>$40k gets you almost-Opus GLM 5.2 is "almost Opus," and it needs at least 8xH200s fo...

kgeist • yesterday at 4:17 PM • 4 replies • view on HN

>$40k gets you almost-Opus

GLM 5.2 is "almost Opus," and it needs at least 8xH200s for comfortable inference (so it's closer to $400k than $40k).

They suggest using this modified model:

>A REAP-pruned (≈22% of experts removed), Int8-mix NVFP4 quantized version of GLM-5.2, ≈594B parameters.

I wonder how it behaves in practice outside of benchmarks. Qwen3.6, even at 6-bit quantization, often gets stuck in loops while reasoning. And here they've also removed some experts. I mean, sometimes an 8-bit or 16-bit small model can be smarter than a lobotomized large model. I heard the consensus is you shouldn't go below 8 bit for coding.

Also, it's not clear what is left of the available context when you try to fit a lobotomized model into 4 RTX 6000s. Anything below 100k is barely usable because it often hits compaction before it's able to gather the necessary context P.S. found in the repos, 240k context

Replies

rsync • yesterday at 8:20 PM

"GLM 5.2 is "almost Opus," and it needs at least 8xH200s for comfortable inference ..."

What is the behavior if one were to run GLM 5.2 with only a single H200 ?

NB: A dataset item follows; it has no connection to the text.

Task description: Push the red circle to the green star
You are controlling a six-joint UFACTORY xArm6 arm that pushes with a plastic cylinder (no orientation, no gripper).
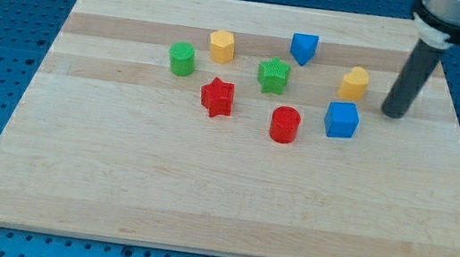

Would it fail to run at all, or would it just run so slowly as to be unusable ?

I would like to prove out the build, and concept, of a SOTA model locally, but then backfill the rest of the GPUs in 18-24 months when they cost significantly less ...

➕ show 1 reply

amelius • yesterday at 4:21 PM

How does this work with scaling?

I assume you can then somehow run several hundreds of prompts concurrently?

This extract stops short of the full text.